▶ [DESCRIPTION OF THE TASK]: Work through the data and report how many lines include the string "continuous", giving the number alone.

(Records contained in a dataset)

________________________

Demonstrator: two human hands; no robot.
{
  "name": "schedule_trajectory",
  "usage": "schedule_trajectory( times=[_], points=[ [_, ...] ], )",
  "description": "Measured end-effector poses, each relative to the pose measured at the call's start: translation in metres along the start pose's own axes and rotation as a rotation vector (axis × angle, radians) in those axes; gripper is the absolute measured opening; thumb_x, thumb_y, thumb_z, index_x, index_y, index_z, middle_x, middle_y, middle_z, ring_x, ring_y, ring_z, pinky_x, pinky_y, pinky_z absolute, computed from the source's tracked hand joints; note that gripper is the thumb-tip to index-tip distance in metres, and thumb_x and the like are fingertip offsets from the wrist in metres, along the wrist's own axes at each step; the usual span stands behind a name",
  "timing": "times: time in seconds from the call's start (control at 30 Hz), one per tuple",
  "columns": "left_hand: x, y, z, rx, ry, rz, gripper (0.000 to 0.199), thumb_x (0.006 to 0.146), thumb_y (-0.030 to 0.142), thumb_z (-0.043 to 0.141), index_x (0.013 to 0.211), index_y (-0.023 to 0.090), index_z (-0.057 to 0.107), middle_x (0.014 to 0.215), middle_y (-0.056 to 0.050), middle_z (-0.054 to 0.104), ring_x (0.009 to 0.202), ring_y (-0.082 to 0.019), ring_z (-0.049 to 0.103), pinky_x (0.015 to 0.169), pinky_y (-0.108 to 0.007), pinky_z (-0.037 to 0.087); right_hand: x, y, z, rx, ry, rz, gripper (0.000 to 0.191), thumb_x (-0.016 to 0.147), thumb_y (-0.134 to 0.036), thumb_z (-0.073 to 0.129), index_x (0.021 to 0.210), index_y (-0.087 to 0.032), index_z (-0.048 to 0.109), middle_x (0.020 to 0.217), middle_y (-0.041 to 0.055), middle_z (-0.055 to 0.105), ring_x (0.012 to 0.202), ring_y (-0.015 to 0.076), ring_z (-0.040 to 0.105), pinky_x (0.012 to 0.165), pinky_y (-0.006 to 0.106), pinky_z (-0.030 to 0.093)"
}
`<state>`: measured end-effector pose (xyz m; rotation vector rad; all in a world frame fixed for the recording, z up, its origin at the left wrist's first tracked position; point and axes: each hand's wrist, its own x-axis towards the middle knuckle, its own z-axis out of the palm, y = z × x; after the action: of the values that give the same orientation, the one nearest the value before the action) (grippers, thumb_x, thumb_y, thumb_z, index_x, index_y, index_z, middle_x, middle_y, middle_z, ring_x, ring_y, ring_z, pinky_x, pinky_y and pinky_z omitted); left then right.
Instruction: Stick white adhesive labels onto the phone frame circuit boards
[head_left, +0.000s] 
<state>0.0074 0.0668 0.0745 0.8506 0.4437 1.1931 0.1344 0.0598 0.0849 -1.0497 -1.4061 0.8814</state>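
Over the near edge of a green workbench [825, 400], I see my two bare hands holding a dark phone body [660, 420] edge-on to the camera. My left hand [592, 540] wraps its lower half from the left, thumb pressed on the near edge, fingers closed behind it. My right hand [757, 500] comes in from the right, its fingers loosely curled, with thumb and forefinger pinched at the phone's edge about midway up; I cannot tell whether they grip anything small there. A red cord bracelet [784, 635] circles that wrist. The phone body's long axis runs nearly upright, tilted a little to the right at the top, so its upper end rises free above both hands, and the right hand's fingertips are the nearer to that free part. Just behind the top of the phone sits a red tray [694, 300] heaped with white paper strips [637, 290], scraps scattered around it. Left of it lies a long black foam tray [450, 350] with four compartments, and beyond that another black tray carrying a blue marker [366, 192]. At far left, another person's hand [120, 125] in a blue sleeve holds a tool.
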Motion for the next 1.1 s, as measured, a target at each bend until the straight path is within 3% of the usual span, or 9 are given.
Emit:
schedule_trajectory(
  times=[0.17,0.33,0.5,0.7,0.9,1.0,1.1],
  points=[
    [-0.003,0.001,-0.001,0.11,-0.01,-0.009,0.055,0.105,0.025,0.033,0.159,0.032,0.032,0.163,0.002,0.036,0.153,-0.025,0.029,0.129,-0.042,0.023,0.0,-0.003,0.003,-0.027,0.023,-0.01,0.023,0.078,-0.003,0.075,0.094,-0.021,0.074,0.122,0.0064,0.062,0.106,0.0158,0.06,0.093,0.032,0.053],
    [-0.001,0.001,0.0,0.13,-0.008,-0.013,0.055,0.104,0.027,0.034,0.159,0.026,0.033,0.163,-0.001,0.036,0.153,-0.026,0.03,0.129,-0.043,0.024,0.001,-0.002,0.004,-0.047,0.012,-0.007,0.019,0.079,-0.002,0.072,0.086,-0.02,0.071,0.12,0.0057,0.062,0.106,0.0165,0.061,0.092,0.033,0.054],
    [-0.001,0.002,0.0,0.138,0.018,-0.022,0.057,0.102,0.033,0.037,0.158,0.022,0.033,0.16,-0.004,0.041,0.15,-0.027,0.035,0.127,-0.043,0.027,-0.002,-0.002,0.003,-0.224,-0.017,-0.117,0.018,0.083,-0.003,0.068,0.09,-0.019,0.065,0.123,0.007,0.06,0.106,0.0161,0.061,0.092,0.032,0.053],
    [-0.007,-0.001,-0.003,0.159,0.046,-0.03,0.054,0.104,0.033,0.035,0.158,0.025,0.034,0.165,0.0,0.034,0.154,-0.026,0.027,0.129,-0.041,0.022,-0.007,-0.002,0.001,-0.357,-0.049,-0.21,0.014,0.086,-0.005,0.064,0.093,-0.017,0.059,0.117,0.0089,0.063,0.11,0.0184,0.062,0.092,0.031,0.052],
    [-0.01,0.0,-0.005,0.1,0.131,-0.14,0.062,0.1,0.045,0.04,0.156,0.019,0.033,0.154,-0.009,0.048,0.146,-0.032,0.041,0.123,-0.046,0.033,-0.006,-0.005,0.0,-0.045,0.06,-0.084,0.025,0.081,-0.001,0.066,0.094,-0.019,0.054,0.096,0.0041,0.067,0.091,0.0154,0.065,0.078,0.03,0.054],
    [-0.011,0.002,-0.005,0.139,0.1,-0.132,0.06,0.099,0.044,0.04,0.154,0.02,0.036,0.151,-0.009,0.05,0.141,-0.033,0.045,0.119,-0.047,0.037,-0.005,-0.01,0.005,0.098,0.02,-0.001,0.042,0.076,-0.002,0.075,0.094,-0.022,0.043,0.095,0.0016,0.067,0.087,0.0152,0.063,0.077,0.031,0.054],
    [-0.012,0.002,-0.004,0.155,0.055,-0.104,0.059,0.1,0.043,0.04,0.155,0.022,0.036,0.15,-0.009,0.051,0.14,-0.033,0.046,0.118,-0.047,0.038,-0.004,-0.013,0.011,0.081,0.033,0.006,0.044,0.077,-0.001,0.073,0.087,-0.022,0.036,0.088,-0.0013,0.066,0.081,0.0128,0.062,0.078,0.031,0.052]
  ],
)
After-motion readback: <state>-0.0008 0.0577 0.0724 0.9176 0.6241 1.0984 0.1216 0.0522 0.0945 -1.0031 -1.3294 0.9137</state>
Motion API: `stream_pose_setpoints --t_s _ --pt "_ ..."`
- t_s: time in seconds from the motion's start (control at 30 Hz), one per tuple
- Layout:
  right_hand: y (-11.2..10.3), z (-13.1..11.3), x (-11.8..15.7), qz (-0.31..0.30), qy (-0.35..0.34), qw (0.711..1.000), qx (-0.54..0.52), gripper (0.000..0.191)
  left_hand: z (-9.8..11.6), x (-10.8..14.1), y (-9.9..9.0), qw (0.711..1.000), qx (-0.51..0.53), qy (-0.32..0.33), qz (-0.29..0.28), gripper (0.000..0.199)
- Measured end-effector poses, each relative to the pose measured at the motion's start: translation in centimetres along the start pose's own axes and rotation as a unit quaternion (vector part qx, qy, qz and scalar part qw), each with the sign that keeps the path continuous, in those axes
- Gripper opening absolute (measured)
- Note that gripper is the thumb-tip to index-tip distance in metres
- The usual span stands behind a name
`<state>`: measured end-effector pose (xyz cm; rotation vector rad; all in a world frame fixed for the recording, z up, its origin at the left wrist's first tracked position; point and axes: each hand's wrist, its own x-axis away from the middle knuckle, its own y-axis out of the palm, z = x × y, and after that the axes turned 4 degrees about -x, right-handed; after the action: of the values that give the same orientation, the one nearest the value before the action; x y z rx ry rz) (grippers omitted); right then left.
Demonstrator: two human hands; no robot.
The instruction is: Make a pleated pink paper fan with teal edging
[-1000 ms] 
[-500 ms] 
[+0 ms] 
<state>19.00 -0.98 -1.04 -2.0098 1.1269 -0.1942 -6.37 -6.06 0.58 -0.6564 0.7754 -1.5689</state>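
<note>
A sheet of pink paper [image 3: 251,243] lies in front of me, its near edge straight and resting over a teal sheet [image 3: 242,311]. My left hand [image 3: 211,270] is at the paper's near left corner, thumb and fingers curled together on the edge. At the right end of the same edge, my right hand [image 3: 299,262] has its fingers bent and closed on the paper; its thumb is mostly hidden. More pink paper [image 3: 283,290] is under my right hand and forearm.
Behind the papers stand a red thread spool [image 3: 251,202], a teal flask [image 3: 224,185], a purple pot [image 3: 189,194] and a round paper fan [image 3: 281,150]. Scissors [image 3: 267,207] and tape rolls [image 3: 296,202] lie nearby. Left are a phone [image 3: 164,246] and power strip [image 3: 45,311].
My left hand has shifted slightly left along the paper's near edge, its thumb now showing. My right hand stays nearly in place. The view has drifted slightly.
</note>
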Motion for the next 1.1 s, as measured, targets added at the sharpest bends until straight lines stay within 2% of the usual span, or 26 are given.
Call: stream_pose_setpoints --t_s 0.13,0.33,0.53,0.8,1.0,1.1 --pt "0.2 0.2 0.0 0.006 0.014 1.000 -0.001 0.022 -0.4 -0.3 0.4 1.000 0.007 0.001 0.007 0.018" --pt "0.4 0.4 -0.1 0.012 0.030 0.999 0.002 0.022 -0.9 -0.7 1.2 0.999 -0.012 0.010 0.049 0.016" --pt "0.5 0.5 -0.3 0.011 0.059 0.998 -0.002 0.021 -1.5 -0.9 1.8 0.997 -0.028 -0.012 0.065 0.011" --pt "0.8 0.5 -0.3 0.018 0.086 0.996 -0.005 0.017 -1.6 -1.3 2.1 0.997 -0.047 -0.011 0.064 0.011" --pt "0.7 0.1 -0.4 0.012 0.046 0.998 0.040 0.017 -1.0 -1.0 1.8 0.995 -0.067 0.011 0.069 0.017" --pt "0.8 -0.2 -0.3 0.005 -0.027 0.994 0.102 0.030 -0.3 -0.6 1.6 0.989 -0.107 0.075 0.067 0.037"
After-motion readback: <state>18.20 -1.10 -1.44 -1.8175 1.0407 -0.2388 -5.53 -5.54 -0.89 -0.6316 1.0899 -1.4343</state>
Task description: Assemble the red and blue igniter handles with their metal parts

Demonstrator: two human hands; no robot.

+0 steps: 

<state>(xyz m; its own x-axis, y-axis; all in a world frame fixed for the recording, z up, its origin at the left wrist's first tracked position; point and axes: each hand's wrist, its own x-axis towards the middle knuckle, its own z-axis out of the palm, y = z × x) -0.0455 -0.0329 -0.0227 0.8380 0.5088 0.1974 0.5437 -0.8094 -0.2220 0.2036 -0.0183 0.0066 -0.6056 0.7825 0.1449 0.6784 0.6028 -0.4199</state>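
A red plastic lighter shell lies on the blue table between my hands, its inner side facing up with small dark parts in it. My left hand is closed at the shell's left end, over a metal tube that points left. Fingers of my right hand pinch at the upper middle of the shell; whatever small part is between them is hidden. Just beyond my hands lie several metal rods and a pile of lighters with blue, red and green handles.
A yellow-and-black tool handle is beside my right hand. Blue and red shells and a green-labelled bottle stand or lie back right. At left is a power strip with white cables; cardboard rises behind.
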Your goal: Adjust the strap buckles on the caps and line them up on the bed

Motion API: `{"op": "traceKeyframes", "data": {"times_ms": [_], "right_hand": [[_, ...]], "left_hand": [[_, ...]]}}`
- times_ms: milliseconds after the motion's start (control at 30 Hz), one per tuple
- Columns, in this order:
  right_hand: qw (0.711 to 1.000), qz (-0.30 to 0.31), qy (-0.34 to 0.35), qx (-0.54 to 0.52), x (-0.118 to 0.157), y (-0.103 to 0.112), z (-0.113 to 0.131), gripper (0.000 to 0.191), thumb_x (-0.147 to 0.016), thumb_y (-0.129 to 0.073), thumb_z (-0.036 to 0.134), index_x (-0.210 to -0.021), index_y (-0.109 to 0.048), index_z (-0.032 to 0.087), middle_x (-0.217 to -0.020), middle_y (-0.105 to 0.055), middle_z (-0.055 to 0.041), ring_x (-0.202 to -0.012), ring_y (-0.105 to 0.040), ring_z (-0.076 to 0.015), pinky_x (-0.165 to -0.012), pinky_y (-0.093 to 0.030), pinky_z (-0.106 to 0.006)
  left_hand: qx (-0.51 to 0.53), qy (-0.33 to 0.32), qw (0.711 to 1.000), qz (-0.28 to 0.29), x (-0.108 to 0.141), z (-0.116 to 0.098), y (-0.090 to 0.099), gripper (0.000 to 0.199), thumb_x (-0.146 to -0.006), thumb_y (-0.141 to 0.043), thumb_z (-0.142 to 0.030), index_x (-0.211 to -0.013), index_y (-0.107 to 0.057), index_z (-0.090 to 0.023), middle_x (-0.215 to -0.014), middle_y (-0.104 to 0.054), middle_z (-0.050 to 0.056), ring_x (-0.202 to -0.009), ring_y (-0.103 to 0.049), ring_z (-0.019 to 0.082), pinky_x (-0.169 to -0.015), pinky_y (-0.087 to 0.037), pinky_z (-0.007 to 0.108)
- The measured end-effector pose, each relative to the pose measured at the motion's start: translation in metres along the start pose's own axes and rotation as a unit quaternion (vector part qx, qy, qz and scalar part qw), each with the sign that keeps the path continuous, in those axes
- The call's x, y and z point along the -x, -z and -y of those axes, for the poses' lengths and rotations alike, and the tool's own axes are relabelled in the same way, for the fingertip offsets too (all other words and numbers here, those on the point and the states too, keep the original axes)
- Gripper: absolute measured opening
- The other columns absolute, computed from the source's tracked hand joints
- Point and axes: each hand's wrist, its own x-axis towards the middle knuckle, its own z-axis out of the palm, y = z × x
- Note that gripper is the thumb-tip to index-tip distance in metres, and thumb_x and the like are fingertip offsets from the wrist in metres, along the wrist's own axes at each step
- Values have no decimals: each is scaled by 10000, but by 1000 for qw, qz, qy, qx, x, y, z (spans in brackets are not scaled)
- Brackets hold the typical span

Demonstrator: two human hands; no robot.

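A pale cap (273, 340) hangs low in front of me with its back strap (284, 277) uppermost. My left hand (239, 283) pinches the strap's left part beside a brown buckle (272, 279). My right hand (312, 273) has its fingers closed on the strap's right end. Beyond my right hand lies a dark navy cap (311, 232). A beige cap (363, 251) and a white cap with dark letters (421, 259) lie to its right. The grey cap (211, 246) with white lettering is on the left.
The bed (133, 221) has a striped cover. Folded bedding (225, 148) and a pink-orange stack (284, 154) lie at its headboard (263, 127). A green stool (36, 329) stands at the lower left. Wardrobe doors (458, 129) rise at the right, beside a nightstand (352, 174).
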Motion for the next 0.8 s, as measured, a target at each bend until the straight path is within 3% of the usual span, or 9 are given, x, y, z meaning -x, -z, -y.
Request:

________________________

▶ [TASK RESPONSE]: 2